Guard and transform behavior should be applied on the invoking edge (command, subscription, stream) using the standard PURISTA APIs.
Why this pattern
- keeps agent code transport-agnostic and reusable
- reuses existing security model (authZ, tenancy, preconditions)
- keeps input/output mapping close to the caller contract (HTTP, event payload, stream frame)
- avoids duplicated guard logic when one agent is invoked from multiple entry points
Execution flow
flowchart LR
A["HTTP/Event Input"] --> B["Command/Subscription/Stream"]
B --> C["Input Guard + Transform"]
C --> D["context.invokeAgent.<name>.<version>.call(...)"]
D --> E["Agent Handler (AI logic only)"]
E --> F["Protocol Frames"]
F --> G["Output Transform"]
G --> H["HTTP Response / Event / Stream Out"]Practical examples
1) Guard before invoking agent
export const runSupportAgentCommand = supportServiceBuilder
.getCommandBuilder('runSupportAgent', 'Runs support agent with entitlement guard')
.canInvokeAgent('supportAgent', '1', {
payloadSchema: supportInvokePayloadSchema,
parameterSchema: supportInvokeParameterSchema,
})
.addPayloadSchema(inputSchema)
.setCommandFunction(async function (context, payload) {
if (!context.message.principalId) {
throw new Error('Principal required')
}
return context.invokeAgent.supportAgent['1']

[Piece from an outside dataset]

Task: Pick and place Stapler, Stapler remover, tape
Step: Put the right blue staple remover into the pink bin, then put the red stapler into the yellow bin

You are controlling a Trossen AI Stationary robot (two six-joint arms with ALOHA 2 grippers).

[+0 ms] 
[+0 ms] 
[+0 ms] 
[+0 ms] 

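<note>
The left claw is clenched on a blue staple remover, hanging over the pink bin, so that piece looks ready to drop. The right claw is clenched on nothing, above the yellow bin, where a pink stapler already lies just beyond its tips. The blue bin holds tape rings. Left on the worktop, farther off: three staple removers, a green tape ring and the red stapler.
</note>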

.call({ message: payload.prompt }, { channel: 'command', locale: payload.locale })
.final()
})Use case: enforce tenant/user/security preconditions at the service edge.
2) Transform caller input to agent payload
setCommandFunction(async function (context, payload) {
const normalizedPayload = {
message: payload.question.trim(),
context: payload.includeHistory ? payload.historySummary : undefined,
}
return context.invokeAgent.supportAgent['1']
.call(normalizedPayload, { channel: 'command' })
.final()
})Use case: keep agent payload stable while external API contracts evolve.
3) Transform protocol frames for external consumers
setCommandFunction(async function (context, payload) {
const invocation = context.invokeAgent.supportAgent['1']
.call({ message: payload.prompt }, { channel: 'command' })
const chunks: string[] = []
for await (const envelope of invocation) {
if (envelope.frame.kind === 'message') {
chunks.push(envelope.frame.content)
}
}
return { answer: chunks.join('') }
})Use case: map protocol frames to REST/GraphQL/mobile-specific response shapes.
Suggested placement rules
| Concern | Put it in |
|---|---|
| auth, tenancy, entitlement, business preconditions | invoking command/subscription/stream guard |
| shape mapping between external contract and agent payload | invoking command/subscription/stream transform |
| LLM prompt/tool/history orchestration | agent handler |
| protocol-to-client mapping (REST/SSE/WebSocket/UI) | invoking edge / transport adapter |
Following this split keeps the agent runtime generic while preserving the full PURISTA guard/transform model.